Como historiadora (*sim, com graduação, mestrado e doutorado na área*), me incomoda um tanto o uso do termo “revisionismo” aplicado à História, como se fosse uma ciência em permanente "revisionismo", porque, efetivamente, o termo está associado no nosso imaginário social à adulteração do passado. A primeira coisa que vem nas nossas cabeças quando ouvimos a palavra "revisionismo" é negação do Holocausto. Sim ou não? E só de jogar a palavra revisionismo na internet, nem queiram saber as nojeiras que eu encontrei.
Estabelecido isso, quando a palavra “revisionismo” aparece, normalmente, não é por bons motivos. Por isso mesmo, eu prefiro dizer que a ciência histórica é dinâmica e, portanto, nenhum saber ou discurso sobre o passado é definitivo. Agora, por qual motivo ela é desse jeito? Porque podemos ter acesso a fontes novas, porque podemos ler as fontes antigas de uma forma diferente por motivos teórico-metodológicos, porque novos objetos de estudo possibilitam novas reflexões sobre o passado, porque os historiadores e historiadoras de cada época tem suas próprias perguntas, perguntas pautadas por novos interesses mesmo que as fontes já sejam conhecidas. Esta última ideia é de March Bloch em Apologia da História, mas não tenho a referência em mãos aqui.
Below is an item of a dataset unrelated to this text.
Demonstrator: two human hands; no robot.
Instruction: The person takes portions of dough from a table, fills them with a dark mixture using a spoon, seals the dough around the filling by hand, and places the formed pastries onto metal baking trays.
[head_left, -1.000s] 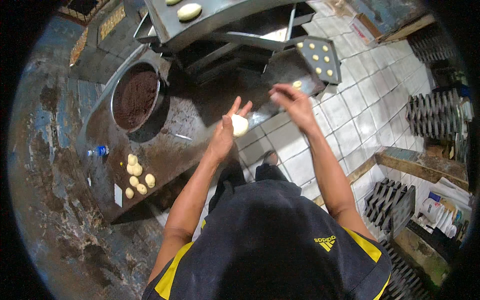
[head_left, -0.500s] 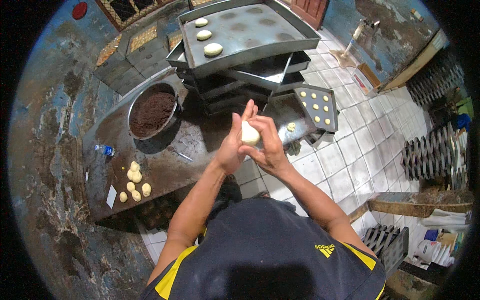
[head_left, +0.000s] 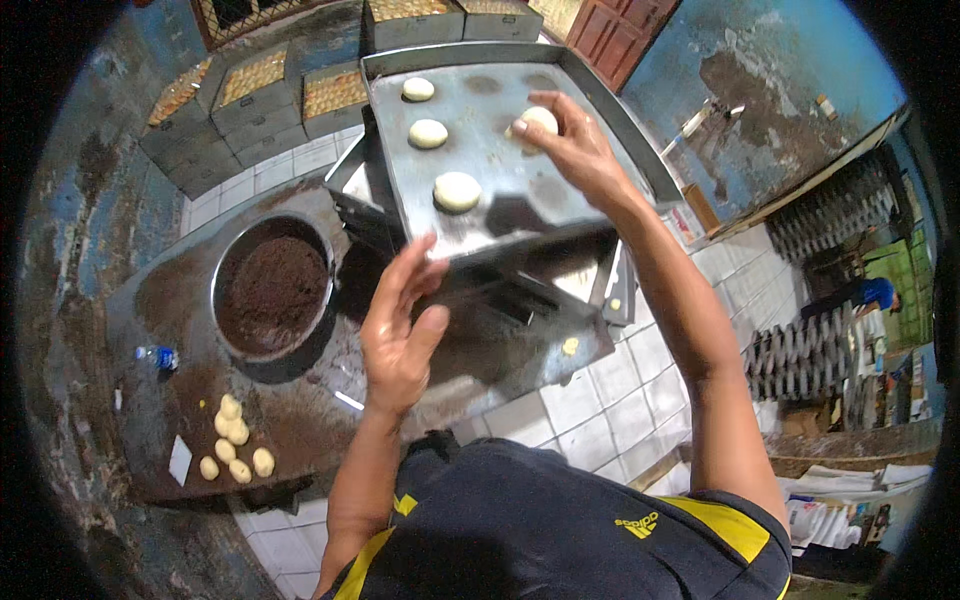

A Idade Média é um período queridinho dos novos revisionistas de extrema-direita. |
O que esses picaretas que estrearam esta semana na TV Escola fazem é falsear a narrativa histórica omitindo fontes, impondo-lhes sentidos contemporâneos pautados pelo racismo, pela misoginia, por interesses de classe etc. É o que sugere, por exemplo, esse trecho da matéria da Folha de São Paulo: "No documentário, a história é narrada de forma a engrandecer o papel da Igreja Católica e da fé na empreitada de Portugal na chegada ao território que seria o Brasil. O genocídio indígena e a história dos negros escravizados são minimizados.".
A Folha erra ao dizer que é a História "com visão de direita". Há excelentes historiadores que podem ser vistos como de direita, mas não são falseadores da História, ainda que a abordagem das fontes e os objetos possam ser diferentes dos escolhidos por um historiador de esquerda, feminista, ou o que seja. Ser de direita não é ser reacionário, revisionista, muito menos negacionista, isto é, pessoas que rejeitam evidências científicas e/ou a realidade como forma de escapar de uma verdade desconfortável.
O astrólogo que inspira esses documentários e suas opiniões sobre a Inquisição, que é muito anterior às Reformas Religiosas, e os protestantes. Como protestante acho muito curioso que muitos irmãos e irmãs consigam ignorar esse ódio todo contra nós, mas cada um com seu cada um. |
E mais uma coisa, os reacionários não se veem como revisionistas, mas como os portadores da verdade com “V” maiúsculo, ou seja, eles não estão propondo uma nova leitura, mas a leitura, a única possível, não raro recorrendo a argumentos religiosos. É gente que mente sem nem pensar duas vezes. Gente que inventa currículo (Ex.: "Tenho pós-graduação, fiz mestrado em Direito Internacional, mas não concluí.") para tentar chamar para si uma autoridade que eles não tem. E uso ELES, porque a maioria desses picaretas são homens mesmo e brancos e ricos e (pseudo)cristãos e com um discurso antiintelectualista.
Eles são os revisionistas e, não, os historiadores e historiadoras que fazem seu trabalho de forma honesta e pautada por parâmetros científicos que fazem revisionismo. Eu não me vejo como revisionista, me recuso a abraçar a ideia que a História como disciplina é por essência revisionista, porque quando profissionais sérios utilizam a palavra "revisionismo" normalmente é para nos remetemos ao falseamento daquilo que é verdadeiro por motivos desonestos. Como já escrevi aqui antes e várias vezes, o primeiro campo de batalha é o das palavras. Eu não vou usar uma palavra utilizada contra o inimigo para nominar o trabalho árduo e científico feito por historiadores e historiadoras dentro e fora da universidade.